Senate Majority Leader Becca Balint, D-Windham, said she was heartened to see the change in attitude from regulators and policymakers - from treating broadband as something that would be nice to have, to realizing that “we cannot survive in rural Vermont without it. It's the only way we can keep these small towns viable.”

The comparison between the battle to bring electrification to rural states in the 1930s, and the current battle to bring broadband to many of those same locales in this century was not lost on Welch, or any of the people at the meeting.

Havreluk said that while a high-speed internet line goes through Wilmington along Routes 9 and 100, “it is cost-prohibitive for some businesses to connect” if they have access, and high speed service does not extend far from the highway corridors.

This means home offices and “cottage industries” that are located away from the main line are still out of luck and stuck with slow and spotty connections, she said.

Guilford Selectboard Chair Sheila Morse said that her town has been trying to expand broadband access for three years, because the town believes “if we have broadband, the other things we need - roads, bridges, child care, etc. - will follow, because we will attract people.
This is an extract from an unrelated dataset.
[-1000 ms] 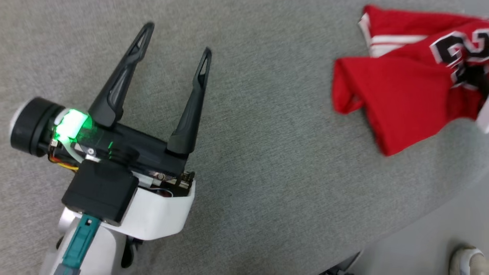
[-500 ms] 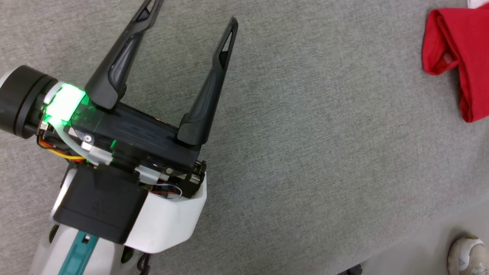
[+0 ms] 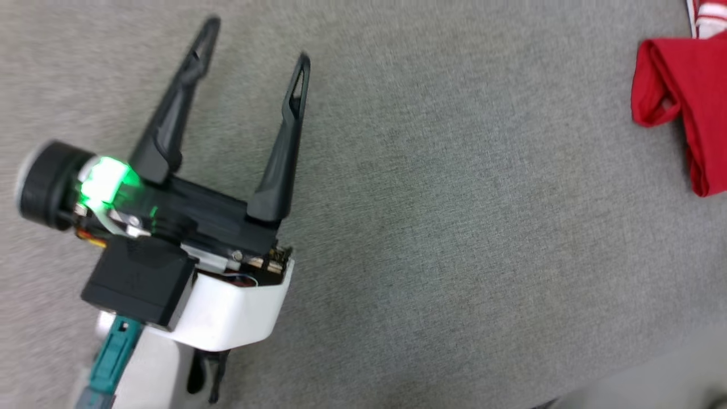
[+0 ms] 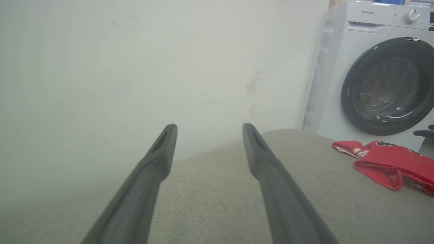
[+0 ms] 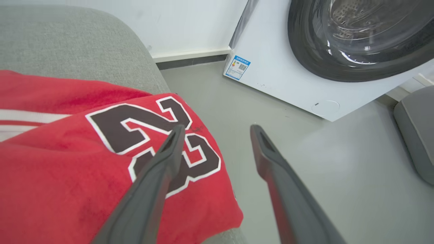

Our tax base will increase and our [property] taxes will go down.”

State Rep. Sara Coffey, D-Guilford, pointed out to Welch that Guilford has 80 miles of dirt roads, and said that “bridging this urban/rural divide and bringing our communities up to 21st century speeds” is critically important.

“But the thing we struggle with in our smaller towns is the capacity to do it,” she added. “Our capacity in our little towns is pretty shallow.”

Welch said increased broadband access “is one of the few issues where there is common ground” between Vermont and the rural “red states” that voted for Donald Trump, but “leadership on this issue will ultimately have to come from the community level.”

Tierney agreed, saying that “the ECFiber model works. It can be scaled to the community that needs to use it. In my opinion, it's actually preferable to having a Comcast or a Verizon [as a provider].”

Accountability matters

Community accountability is the reason why a local provider is preferable, Tierney said. She used as an illustration a recent speed test that the Vermont Department of Public Service (DPS) performed to check the accuracy of cellular coverage maps.

Last year, the FCC offered $4.5 billion in its Mobility Fund reverse auction to encourage the expansion of high-speed mobile broadband in rural area, and asked carriers to submit maps showing where they offered 4G LTE service with download speeds of at least 5 megabits a second.

The FCC claimed that most of Vermont already has high-speed mobile broadband, and thus didn't qualify for the program. But the DPS begged to differ, and two of its investigators, Clay Purvis and Corey Chase, traveled thousands of miles around Vermont checking signal strength and download and upload speeds by cellular carriers.

What Purvis and Chase found was that the carriers' coverage maps were wildly inaccurate, and that, in some places that the FCC claimed had access to high-speed service, there was no service at all.

“The state of understanding at the FCC is abysmal,” said Tierney, adding that only when “the genuine necessity argument is acknowledged, understood, and felt” by policymakers will change occur.

Tierney said the whole process of making broadband as universal as electricity is “messy,” but it must be done, and be done in a way that doesn't leave vulnerable populations behind.